**How to complete this task**
Omit the images, then print each record below exactly as it reads.

**Data for analysis**
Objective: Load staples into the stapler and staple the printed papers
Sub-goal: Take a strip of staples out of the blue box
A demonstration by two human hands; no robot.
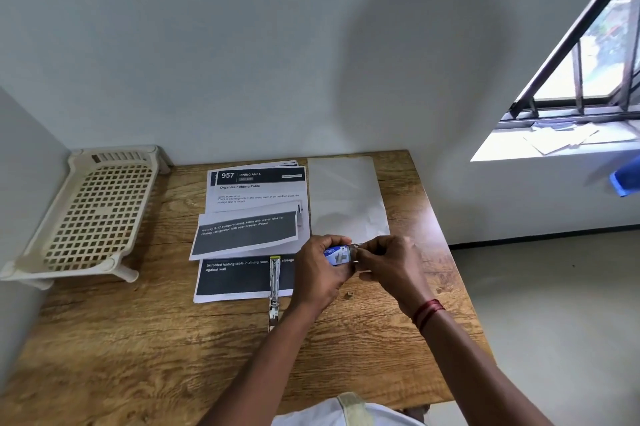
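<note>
My left hand (317,273) grips a small blue staple box (337,255) over the right middle of the wooden table (138,349). My right hand (388,261) pinches at the box's right end, fingers closed on its flap or contents; which one I cannot tell. The metal stapler (274,290) lies swung open flat, pointing away from me, partly on the lower printed sheet. Printed papers (256,190) with dark panels lie in an overlapping stack left of my hands, one sheet (242,235) folded over.
A blank white sheet (343,197) lies right of the printed stack, near the wall. A cream perforated plastic rack (93,214) stands at the table's far left. The table's right edge drops to the floor; a barred window (588,79) is at upper right.
</note>
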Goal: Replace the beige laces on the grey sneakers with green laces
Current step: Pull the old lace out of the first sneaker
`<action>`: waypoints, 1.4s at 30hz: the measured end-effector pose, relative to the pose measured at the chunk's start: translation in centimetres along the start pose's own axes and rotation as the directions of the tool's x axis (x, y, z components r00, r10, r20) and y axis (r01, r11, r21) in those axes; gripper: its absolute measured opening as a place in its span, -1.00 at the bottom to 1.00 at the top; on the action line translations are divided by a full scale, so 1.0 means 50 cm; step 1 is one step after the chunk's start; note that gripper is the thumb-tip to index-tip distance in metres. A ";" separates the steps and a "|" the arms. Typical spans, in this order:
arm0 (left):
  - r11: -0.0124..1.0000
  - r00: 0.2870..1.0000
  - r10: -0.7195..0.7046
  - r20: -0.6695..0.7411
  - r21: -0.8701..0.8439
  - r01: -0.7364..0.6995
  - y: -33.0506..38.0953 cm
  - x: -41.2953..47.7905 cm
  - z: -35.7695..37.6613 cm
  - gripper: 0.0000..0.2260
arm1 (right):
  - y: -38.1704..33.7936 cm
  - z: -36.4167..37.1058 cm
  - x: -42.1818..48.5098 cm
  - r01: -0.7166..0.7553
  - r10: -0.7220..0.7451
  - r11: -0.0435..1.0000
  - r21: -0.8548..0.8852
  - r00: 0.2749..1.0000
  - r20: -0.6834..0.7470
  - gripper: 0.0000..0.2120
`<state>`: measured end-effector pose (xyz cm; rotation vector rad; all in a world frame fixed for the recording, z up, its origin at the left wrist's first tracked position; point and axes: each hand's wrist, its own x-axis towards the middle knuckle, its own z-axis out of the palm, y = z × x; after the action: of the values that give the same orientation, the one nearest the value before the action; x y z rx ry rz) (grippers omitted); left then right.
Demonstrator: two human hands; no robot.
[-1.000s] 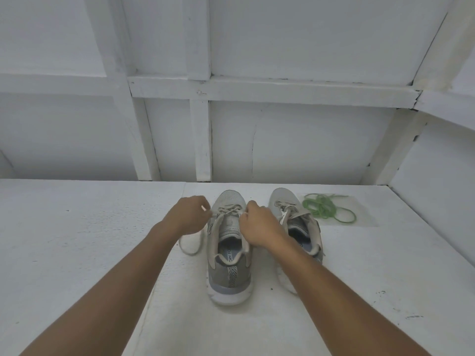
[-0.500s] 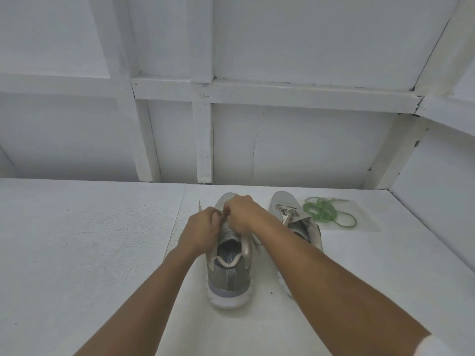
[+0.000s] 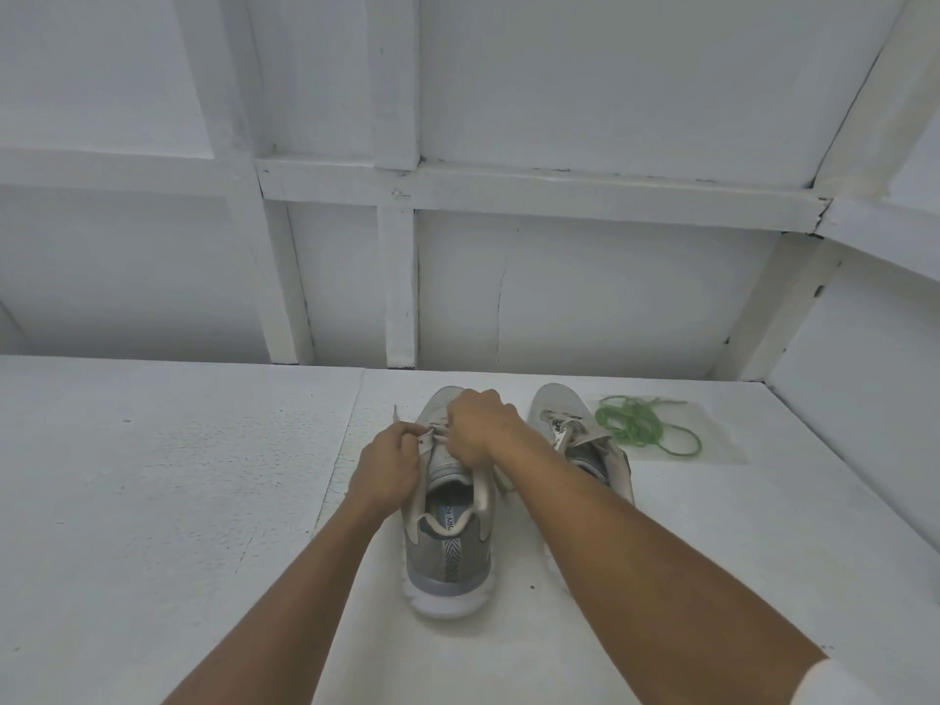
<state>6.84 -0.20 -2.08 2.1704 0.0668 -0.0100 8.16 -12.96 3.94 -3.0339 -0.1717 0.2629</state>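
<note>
Head view: nearest, the heel of the grey sneaker [image 3: 447, 547] points back at the person, below the fingers, toe away on the white desk [image 3: 178, 501], so its lacing faces both hands. Over it, the left hand [image 3: 389, 460] has its fingers [image 3: 407, 436] closed in a pinch on the beige lace [image 3: 426, 438] at the shoe's left edge, a loose end sticking up just beyond them. This grip looks meant for drawing the lace out of an eyelet. Touching it, the right hand [image 3: 480, 429] has its fingers [image 3: 460, 424] curled tight onto the same lacing, probably loosening a crossing, though the knuckles hide exactly what they hold. Right of those fingers sits the second sneaker [image 3: 564, 424], beige laces in. Farther right, the green laces [image 3: 636, 424] lie coiled on a clear plastic sheet [image 3: 722, 442], well apart from both hands, ready for threading.
</note>
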 end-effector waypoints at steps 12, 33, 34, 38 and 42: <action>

**Reply**
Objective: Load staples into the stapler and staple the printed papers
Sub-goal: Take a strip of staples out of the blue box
A demonstration by two human hands; no robot.
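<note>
My left hand (317,273) grips a small blue staple box (337,255) over the right middle of the wooden table (138,349). My right hand (388,261) pinches at the box's right end, fingers closed on its flap or contents; which one I cannot tell. The metal stapler (274,290) lies swung open flat, pointing away from me, partly on the lower printed sheet. Printed papers (256,190) with dark panels lie in an overlapping stack left of my hands, one sheet (242,235) folded over.
A blank white sheet (343,197) lies right of the printed stack, near the wall. A cream perforated plastic rack (93,214) stands at the table's far left. The table's right edge drops to the floor; a barred window (588,79) is at upper right.
</note>
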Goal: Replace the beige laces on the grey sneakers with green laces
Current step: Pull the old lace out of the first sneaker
`<action>`: waypoints, 1.4s at 30hz: the measured end-effector pose, relative to the pose measured at the chunk's start: translation in centimetres along the start pose's own axes and rotation as the directions of the tool's x axis (x, y, z components r00, r10, r20) and y axis (r01, r11, r21) in those axes; gripper: its absolute measured opening as a place in its span, -1.00 at the bottom to 1.00 at the top; on the action line translations are divided by a full scale, so 1.0 means 50 cm; step 1 is one step after the chunk's start; note that gripper is the thumb-tip to index-tip distance in metres. A ";" separates the steps and a "|" the arms. Typical spans, in this order:
arm0 (left):
  - r11: -0.0124..1.0000
  - r00: 0.2870..1.0000
  - r10: -0.7195..0.7046
  - r20: -0.6695..0.7411
  - r21: -0.8701..0.8439
  - r01: -0.7364..0.6995
  - y: -33.0506..38.0953 cm
  - x: -41.2953..47.7905 cm
  - z: -35.7695..37.6613 cm
  - gripper: 0.0000..0.2260
arm1 (right):
  - y: -38.1704..33.7936 cm
  - z: -36.4167..37.1058 cm
  - x: -42.1818..48.5098 cm
  - r01: -0.7166..0.7553
  - r10: -0.7220..0.7451
  - r11: -0.0435..1.0000
  - r21: -0.8548..0.8852
  - r00: 0.2749..1.0000
  - r20: -0.6834..0.7470
  - gripper: 0.0000..0.2120
`<state>`: measured end-effector pose (xyz cm; rotation vector rad; all in a world frame fixed for the recording, z up, its origin at the left wrist's first tracked position; point and axes: each hand's wrist, its own x-axis towards the middle knuckle, its own z-axis out of the palm, y = z × x; after the action: of the values that give the same orientation, the one nearest the value before the action; x y z rx ry rz) (grippers omitted); left then right.
Demonstrator: two human hands; no robot.
[-1.000s] 
[-0.500s] 
[+0.000s] 
<state>6.84 -0.20 -2.08 2.1704 0.0668 -0.0100 8.16 -12.96 3.94 -3.0339 -0.1717 0.2629</state>
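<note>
Head view: nearest, the heel of the grey sneaker [image 3: 447, 547] points back at the person, below the fingers, toe away on the white desk [image 3: 178, 501], so its lacing faces both hands. Over it, the left hand [image 3: 389, 460] has its fingers [image 3: 407, 436] closed in a pinch on the beige lace [image 3: 426, 438] at the shoe's left edge, a loose end sticking up just beyond them. This grip looks meant for drawing the lace out of an eyelet. Touching it, the right hand [image 3: 480, 429] has its fingers [image 3: 460, 424] curled tight onto the same lacing, probably loosening a crossing, though the knuckles hide exactly what they hold. Right of those fingers sits the second sneaker [image 3: 564, 424], beige laces in. Farther right, the green laces [image 3: 636, 424] lie coiled on a clear plastic sheet [image 3: 722, 442], well apart from both hands, ready for threading.
</note>
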 end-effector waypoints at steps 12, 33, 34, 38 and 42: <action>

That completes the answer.